2.5.2. Creating custom measures
Copy link

A measure is an incoming datapoint tuple that the API sends to Gnocchi. It is composed of a timestamp and a value. You can create your own custom measures.

Procedure

Create a custom measure:

openstack metric measures add -m <MEASURE1> -m <MEASURE2> .. -r <RESOURCE_NAME> <METRIC_NAME>

$ openstack metric measures add -m <MEASURE1> -m <MEASURE2> .. -r <RESOURCE_NAME> <METRIC_NAME>

Copy to Clipboard

Toggle word wrap

2.5.3. Default archive policies
Copy link

By default, Gnocchi has the following archive policies:

low
- 5 minutes granularity over 30 days
- aggregation methods used: default_aggregation_methods
- maximum estimated size per metric: 406 KiB
medium
- 1 minute granularity over 7 days
- 1 hour granularity over 365 days
- aggregation methods used: default_aggregation_methods
- maximum estimated size per metric: 887 KiB
high
- 1 second granularity over 1 hour
- 1 minute granularity over 1 week
- 1 hour granularity over 1 year
- aggregation methods used: default_aggregation_methods
- maximum estimated size per metric: 1 057 KiB
bool
- 1 second granularity over 1 year
- aggregation methods used: last
- maximum optimistic size per metric: 1 539 KiB
- maximum pessimistic size per metric: 277 172 KiB

2.5.4. Calculating the size of a time-series aggregate
Copy link

Gnocchi stores a collection of data points, where each point is an aggregate.

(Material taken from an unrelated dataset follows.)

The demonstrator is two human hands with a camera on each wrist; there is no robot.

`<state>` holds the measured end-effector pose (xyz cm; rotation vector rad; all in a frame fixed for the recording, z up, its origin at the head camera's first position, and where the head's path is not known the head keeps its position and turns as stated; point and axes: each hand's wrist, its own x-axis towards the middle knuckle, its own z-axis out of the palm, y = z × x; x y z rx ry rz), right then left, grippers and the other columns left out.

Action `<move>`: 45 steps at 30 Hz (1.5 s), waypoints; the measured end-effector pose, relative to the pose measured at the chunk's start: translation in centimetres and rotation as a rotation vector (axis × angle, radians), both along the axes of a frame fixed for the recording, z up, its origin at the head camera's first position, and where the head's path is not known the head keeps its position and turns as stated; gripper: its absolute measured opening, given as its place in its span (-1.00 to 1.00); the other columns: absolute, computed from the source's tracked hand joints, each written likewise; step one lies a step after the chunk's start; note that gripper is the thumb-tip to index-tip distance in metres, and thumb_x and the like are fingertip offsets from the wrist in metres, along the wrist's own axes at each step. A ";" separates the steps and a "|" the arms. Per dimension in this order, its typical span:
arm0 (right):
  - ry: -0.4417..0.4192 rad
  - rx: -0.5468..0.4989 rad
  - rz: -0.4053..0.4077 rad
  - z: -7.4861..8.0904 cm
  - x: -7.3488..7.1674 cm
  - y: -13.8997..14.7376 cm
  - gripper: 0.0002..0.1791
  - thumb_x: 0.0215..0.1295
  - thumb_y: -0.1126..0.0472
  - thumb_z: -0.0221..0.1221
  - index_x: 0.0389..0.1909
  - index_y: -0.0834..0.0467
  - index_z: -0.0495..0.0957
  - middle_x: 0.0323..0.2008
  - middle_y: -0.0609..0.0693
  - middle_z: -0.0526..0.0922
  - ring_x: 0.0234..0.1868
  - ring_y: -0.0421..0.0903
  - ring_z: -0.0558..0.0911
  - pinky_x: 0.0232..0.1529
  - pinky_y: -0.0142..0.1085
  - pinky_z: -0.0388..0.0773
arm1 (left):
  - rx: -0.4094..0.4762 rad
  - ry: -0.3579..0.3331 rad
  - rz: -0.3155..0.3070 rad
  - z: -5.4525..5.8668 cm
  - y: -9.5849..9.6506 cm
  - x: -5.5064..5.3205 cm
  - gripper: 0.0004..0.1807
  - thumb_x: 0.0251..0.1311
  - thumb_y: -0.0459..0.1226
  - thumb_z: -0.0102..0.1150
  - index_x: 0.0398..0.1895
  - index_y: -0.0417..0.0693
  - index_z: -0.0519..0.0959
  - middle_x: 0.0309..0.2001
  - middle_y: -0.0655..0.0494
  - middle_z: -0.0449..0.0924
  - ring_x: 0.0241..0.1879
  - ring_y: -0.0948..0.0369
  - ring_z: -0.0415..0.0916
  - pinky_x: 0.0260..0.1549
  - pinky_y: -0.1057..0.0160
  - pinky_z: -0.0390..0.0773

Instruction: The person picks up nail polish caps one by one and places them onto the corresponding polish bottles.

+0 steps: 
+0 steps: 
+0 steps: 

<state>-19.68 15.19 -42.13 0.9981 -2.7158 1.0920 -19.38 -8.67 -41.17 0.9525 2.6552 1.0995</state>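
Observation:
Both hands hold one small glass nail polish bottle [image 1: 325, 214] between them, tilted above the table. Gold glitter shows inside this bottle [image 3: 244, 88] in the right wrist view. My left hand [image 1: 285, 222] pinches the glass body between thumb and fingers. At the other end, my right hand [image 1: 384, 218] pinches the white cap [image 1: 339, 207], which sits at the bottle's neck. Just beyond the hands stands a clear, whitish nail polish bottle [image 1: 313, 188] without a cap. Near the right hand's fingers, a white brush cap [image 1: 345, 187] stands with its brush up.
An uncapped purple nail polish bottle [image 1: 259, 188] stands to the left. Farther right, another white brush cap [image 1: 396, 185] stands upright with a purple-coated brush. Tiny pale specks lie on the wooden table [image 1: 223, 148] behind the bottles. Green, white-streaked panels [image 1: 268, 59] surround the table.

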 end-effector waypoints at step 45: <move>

The storage format is compressed using different techniques. As a result, calculating the size of a time-series is estimated based on a worst case scenario, as shown in the following example.

Procedure

Use this formula to calculate the number of points:
number of points = timespan / granularity
For example, if you want to keep a year of data with one-minute resolution:
number of points = (365 days X 24 hours X 60 minutes) / 1 minute
number of points = 525600
To calculate the point size in bytes, use this formula:
size in bytes = number of points X 8 bytes
size in bytes = 525600 points X 8 bytes = 4204800 bytes = 4.1 MB
This value is an estimated storage requirement for a single aggregated time-series. If your archive policy uses multiple aggregation methods - min, max, mean, sum, std, count - multiply this value by the number of aggregation methods you use.

2.5.5. Metricd workers
Copy link

You can use the metricd daemon to processes measures, create aggregates, store measures in aggregate storage and delete metrics. The metricd daemon is responsible for most CPU usage and I/O jobs in Gnocchi. The archive policy of each metric determines how fast the metricd daemon performs. Metricd checks the incoming storage for new measures periodically. To configure the delay between each check, you can use the [metricd]metric_processing_delay configuration option.

2.5.6. Creating an archive policy
Copy link

Procedure

Create an archive policy. Replace <archive-policy-name> with the name of the policy and <aggregation-method> with the method of aggregation.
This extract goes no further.